WORK TASK
Gather the lines below that include the string "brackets", copying each in full.
___ SOURCE RECORDS ___
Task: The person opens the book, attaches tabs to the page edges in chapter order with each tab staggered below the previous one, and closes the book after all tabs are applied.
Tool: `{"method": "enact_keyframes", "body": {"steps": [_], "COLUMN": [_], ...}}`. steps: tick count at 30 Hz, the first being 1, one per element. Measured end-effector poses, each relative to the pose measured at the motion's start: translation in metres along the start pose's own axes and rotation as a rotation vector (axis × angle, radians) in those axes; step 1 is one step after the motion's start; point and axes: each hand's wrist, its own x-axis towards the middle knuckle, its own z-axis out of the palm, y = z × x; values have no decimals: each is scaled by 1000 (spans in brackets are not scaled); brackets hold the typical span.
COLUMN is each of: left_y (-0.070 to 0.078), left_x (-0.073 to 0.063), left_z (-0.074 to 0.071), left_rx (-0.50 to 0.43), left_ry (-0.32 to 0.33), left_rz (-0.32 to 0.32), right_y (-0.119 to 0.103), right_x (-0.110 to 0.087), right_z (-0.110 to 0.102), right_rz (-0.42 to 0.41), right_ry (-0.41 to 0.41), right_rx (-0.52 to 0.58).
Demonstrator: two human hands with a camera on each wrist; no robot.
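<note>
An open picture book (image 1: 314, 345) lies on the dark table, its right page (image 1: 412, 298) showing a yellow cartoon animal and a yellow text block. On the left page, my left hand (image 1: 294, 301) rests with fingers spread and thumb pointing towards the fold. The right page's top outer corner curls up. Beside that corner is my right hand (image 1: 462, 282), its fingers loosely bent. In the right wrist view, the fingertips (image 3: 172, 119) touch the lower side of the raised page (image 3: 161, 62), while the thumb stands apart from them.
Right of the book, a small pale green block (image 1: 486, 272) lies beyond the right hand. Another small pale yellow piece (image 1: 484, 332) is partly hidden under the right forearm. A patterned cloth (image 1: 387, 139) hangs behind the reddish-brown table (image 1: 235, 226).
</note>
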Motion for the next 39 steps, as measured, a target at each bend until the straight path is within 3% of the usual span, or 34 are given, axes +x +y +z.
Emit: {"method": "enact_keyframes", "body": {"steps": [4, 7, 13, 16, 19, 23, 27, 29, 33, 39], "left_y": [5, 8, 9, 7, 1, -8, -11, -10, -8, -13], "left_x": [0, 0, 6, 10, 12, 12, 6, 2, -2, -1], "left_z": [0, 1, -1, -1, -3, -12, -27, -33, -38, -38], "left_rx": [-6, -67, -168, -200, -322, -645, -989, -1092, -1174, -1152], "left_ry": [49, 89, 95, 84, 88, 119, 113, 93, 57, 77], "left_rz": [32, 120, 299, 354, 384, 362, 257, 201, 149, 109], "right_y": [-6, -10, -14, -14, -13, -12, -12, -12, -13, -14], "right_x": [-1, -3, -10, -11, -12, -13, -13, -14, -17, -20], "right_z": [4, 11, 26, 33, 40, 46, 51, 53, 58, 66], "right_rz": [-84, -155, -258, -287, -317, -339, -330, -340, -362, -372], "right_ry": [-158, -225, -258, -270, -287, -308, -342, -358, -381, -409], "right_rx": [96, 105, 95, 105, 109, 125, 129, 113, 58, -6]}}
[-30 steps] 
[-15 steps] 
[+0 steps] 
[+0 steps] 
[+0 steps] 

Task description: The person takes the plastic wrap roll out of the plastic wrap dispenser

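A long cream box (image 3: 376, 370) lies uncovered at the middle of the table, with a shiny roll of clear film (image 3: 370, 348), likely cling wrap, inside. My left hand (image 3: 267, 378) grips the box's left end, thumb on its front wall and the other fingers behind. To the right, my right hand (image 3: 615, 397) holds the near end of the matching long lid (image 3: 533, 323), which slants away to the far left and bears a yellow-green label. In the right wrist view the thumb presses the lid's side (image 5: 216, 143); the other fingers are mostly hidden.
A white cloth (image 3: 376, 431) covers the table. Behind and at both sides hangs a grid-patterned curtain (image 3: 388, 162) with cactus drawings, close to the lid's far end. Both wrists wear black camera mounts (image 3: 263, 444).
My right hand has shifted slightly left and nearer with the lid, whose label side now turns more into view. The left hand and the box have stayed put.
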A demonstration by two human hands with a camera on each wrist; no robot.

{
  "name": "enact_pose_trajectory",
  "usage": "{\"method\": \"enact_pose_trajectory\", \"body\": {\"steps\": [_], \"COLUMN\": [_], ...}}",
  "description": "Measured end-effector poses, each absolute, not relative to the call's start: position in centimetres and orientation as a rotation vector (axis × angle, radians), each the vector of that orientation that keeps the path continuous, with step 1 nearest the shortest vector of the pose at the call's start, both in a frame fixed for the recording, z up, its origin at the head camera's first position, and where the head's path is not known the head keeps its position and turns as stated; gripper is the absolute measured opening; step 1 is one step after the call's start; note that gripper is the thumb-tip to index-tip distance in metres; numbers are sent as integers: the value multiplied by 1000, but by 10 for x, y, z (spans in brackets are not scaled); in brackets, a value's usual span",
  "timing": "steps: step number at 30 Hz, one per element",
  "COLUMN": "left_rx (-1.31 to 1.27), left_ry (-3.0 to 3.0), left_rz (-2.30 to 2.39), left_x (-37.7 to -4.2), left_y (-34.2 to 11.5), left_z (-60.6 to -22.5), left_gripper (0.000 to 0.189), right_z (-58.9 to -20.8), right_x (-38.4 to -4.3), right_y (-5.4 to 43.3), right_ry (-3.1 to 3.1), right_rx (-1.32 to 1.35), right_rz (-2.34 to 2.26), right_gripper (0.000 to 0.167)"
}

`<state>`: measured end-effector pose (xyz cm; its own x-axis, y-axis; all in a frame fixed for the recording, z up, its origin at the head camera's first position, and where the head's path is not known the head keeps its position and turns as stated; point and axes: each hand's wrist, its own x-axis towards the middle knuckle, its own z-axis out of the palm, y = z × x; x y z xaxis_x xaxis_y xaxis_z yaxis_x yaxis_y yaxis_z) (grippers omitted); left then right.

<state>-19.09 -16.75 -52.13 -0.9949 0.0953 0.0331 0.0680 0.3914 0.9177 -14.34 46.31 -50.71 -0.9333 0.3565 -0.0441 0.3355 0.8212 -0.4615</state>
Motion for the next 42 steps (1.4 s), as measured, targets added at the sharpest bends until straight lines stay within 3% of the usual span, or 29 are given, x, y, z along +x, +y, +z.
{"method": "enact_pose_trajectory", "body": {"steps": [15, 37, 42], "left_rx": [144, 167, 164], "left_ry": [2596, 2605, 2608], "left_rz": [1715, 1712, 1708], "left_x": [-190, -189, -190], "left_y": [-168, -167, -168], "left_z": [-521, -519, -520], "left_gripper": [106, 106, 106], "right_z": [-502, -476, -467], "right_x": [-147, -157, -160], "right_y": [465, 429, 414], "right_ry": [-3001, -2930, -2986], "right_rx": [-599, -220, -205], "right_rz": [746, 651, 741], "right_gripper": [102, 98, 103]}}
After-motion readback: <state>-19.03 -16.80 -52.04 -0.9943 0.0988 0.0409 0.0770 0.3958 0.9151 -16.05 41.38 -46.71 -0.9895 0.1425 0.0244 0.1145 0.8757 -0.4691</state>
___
EXERCISE OUTPUT
Tool: `{"method": "enact_keyframes", "body": {"steps": [_], "COLUMN": [_], ...}}`. steps: tick count at 30 Hz, the first being 1, one per element. Measured end-effector poses, each relative to the pose measured at the motion's start: translation in metres along the start pose's own axes and rotation as a rotation vector (axis × angle, radians) in those axes; step 1 is one step after the motion's start; point and axes: each hand's wrist, its own x-axis towards the middle knuckle, its own z-axis out of the palm, y = z × x; values have no decimals: each is scaled by 1000 (spans in brackets are not scaled); brackets hold the typical span.
  "description": "Measured end-effector poses, each absolute, not relative to the call's start: position in centimetres and orientation as a rotation vector (axis × angle, radians), each the vector of that orientation that keeps the path continuous, with step 1 nearest the shortest vector of the pose at the call's start, both in a frame fixed for the recording, z up, its origin at the head camera's first position, and where the head's path is not known the head keeps its position and turns as stated; gripper is the absolute measured opening; step 1 is one step after the call's start; note that gripper is the thumb-tip to index-tip distance in metres; numbers are sent as integers: the value multiplied by 1000, but by 10 for x, y, z (spans in brackets are not scaled); in brackets, a value's usual span",

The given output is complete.